Episerver Search & Navigation (formerly Find) is a cloud-based enterprise search solution that delivers enhanced relevance and powerful search functionality to websites. On Monday the 19th of October and Tuesday the 20th of October 2020, we experienced events which impacted the functionality of the service in the East US Digital Experience Cloud region. Details of the incident are described below.

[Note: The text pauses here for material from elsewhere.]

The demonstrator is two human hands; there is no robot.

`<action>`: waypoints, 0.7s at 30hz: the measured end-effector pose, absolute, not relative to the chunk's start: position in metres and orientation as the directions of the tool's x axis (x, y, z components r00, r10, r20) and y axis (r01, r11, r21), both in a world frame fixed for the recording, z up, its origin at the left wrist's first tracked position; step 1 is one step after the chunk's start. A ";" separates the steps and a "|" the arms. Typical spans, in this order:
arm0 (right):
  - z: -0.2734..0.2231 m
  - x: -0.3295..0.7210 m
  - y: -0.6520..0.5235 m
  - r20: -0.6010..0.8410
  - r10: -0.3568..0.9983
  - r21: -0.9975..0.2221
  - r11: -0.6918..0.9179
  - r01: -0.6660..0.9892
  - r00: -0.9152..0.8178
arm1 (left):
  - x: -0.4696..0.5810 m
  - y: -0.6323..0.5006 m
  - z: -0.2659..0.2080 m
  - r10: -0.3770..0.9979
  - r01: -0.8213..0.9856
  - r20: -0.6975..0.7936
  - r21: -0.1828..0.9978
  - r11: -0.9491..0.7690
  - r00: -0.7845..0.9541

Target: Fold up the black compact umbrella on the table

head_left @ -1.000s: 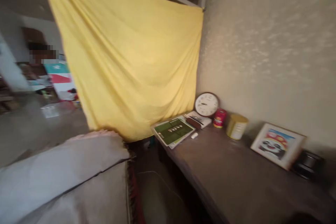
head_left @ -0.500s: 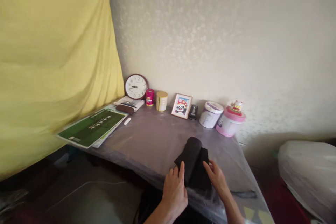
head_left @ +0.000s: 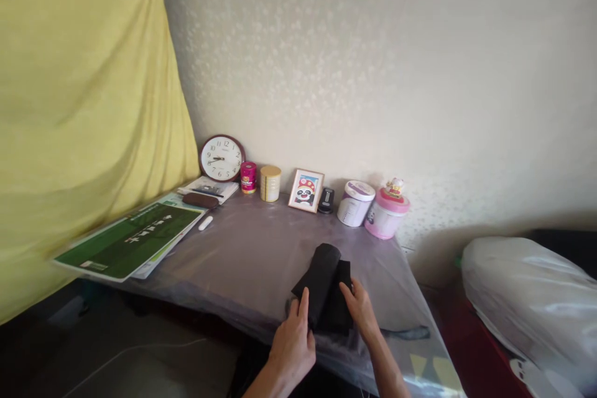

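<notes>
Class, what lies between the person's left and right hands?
In the head view, a black bundle lies between the left hand and the right hand.

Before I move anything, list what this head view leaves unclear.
Head view: underside of the black bundle, hidden by its own upper layers.
Head view: some fingers of the right hand, hidden behind that hand.
Head view: rest of the yellow curtain, cut off by the left and top edges.
Head view: fine print on the white tub, too small.
</notes>
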State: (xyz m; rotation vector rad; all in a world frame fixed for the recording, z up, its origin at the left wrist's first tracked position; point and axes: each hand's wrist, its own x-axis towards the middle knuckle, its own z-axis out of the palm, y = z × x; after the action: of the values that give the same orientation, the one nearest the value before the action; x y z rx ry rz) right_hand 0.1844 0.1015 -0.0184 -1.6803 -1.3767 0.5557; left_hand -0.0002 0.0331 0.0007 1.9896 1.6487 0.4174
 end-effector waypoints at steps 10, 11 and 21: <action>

Starting at 16:57 UTC on 19th October 2020, the Engineering team received an alert for Search & Navigation cluster USEA02. Troubleshooting began immediately, and the investigation discovered that the performance of the cluster was impacted due to a number of malicious requests from a tenant of the shared resources. Once the cause was identified, a scale-out operation was performed to resolve the incident. The service was fully restored at 05:24 UTC on 20th October 2020.
October 19th, 2020
16:57 UTC – First alert is triggered by global monitoring system.

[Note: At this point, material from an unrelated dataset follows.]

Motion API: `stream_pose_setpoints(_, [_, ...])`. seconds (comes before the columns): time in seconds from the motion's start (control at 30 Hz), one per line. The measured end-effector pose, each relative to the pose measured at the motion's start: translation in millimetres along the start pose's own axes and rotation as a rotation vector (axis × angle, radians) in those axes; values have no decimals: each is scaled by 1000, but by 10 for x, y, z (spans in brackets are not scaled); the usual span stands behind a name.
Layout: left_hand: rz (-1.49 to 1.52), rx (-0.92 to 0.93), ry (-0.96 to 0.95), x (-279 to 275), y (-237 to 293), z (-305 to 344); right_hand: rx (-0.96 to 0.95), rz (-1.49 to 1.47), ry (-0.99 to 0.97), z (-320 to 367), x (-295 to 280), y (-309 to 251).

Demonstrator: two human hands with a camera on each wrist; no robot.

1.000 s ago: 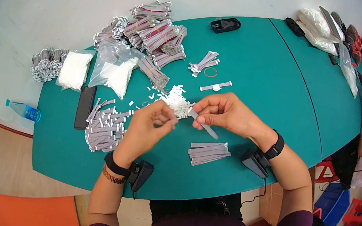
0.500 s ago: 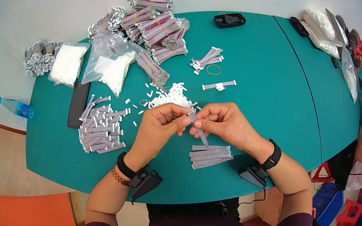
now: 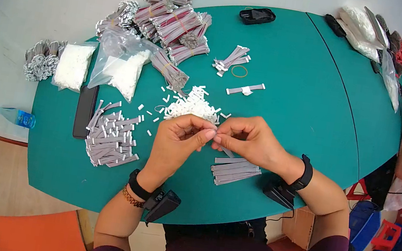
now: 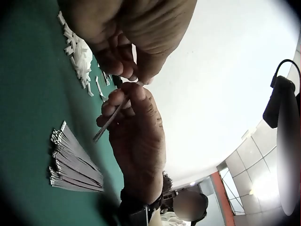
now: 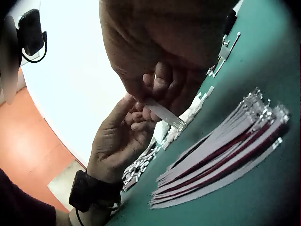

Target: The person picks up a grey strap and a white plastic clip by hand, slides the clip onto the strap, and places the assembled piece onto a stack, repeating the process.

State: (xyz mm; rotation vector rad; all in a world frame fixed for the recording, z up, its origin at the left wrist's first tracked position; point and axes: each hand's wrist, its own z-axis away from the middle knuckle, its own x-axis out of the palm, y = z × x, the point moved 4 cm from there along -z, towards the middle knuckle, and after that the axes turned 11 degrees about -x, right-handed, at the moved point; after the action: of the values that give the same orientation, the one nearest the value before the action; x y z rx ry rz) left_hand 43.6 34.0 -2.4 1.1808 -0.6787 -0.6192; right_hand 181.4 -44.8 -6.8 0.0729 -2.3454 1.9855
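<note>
Both hands meet fingertip to fingertip over the table. My right hand [image 3: 253,142] pinches a short grey flat ribbon cable [image 5: 164,113] between thumb and forefinger, its bare-wired end pointing out past the fingers. With thumb and forefinger, my left hand [image 3: 180,140] pinches at the cable's other end; that end is hidden by the fingertips. Just below the right hand lies a neat bundle of ribbon cables [image 3: 235,171]. Beyond the hands spreads a heap of small white plastic pieces [image 3: 194,105]. Left of it, cables with white ends [image 3: 112,138] lie in a loose pile.
Banded cable bundles [image 3: 174,23] are stacked at the back left, near bags of white pieces [image 3: 73,66]. A dark case [image 3: 85,112] lies beside the loose pile. Farther back are a few cables [image 3: 232,60], a rubber band [image 3: 239,71] and a black pouch [image 3: 257,16].
The left hand has come right to meet the right hand at the ribbon cable's end. The hands were apart a second ago; over the last half second they have barely moved.
</note>
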Motion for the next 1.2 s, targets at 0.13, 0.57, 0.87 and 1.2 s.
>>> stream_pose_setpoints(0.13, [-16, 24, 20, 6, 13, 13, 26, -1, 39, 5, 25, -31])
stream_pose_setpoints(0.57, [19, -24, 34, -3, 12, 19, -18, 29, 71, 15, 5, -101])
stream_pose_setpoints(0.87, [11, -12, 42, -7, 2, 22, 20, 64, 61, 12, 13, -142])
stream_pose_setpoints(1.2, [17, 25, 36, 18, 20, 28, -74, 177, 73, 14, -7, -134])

17:00 UTC – Alert acknowledged, and troubleshooting started.
18:10 UTC – Mitigation steps were initiated.
21:30 UTC – Full cluster restart was performed.

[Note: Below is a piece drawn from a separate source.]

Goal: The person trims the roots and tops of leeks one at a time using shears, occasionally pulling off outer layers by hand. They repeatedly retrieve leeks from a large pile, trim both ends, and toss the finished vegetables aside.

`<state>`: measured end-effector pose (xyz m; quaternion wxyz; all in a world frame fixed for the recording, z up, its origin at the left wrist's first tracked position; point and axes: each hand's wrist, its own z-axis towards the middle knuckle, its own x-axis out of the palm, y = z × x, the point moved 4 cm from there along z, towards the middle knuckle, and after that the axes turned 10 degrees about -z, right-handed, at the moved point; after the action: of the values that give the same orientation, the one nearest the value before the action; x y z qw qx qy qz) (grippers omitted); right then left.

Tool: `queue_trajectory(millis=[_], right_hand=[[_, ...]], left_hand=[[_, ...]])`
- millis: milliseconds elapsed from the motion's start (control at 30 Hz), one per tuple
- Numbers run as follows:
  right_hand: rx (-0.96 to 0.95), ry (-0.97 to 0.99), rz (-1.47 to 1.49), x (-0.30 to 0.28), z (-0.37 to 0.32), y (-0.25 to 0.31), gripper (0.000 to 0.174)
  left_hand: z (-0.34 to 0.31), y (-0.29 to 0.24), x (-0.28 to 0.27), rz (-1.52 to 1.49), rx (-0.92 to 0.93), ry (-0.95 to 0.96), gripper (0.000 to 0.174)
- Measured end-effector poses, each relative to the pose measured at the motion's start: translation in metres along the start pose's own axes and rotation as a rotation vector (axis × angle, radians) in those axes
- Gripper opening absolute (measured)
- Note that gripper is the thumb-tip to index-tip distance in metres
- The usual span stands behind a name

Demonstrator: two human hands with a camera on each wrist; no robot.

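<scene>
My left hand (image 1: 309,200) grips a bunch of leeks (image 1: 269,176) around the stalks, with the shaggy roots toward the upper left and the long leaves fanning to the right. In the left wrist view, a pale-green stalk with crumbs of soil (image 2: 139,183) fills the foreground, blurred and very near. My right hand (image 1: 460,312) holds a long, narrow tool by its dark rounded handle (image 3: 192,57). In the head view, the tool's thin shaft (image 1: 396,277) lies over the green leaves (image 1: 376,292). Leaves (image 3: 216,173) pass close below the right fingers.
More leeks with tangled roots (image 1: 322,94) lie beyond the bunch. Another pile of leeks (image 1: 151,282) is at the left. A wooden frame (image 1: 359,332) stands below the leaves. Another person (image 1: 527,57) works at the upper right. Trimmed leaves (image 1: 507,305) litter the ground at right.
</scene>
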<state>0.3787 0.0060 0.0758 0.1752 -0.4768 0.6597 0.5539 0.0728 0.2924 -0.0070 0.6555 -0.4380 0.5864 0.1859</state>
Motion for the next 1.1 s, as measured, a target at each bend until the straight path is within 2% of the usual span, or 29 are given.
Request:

22:02 UTC – Second alert triggered and investigation to identify cause continued.
22:53 UTC – Mitigation steps were continuously applied.
23:26 UTC – Full cluster restart was performed.
October 20th, 2020
02:39 UTC – Status page updated.
05:15 UTC – Scale-out performed.
05:24 UTC – Critical alert resolved and service fully operational.
Investigation identified that CPU increased from 10% to 100% usage on all nodes from one minute to another. The cause of high CPU usage was a tenant of the shared resources sending malicious requests to the Elasticsearch queue. The cluster capacity was not enough to handle the unexpected rapid growth, but once the environment was expanded the cluster could finalize all unpredicted tasks.
During the events, requests to this Search & Navigation cluster may have experienced network timeouts (5xx-errors), or slow response times when trying to connect.
We apologize for the impact to affected customers. We have a strong commitment to deliver high availability for our Search & Navigation service. We will continue to prioritize our efforts in proving to overcome these recent difficulties and will do everything we can to learn from the event to avoid a recurrence in the future.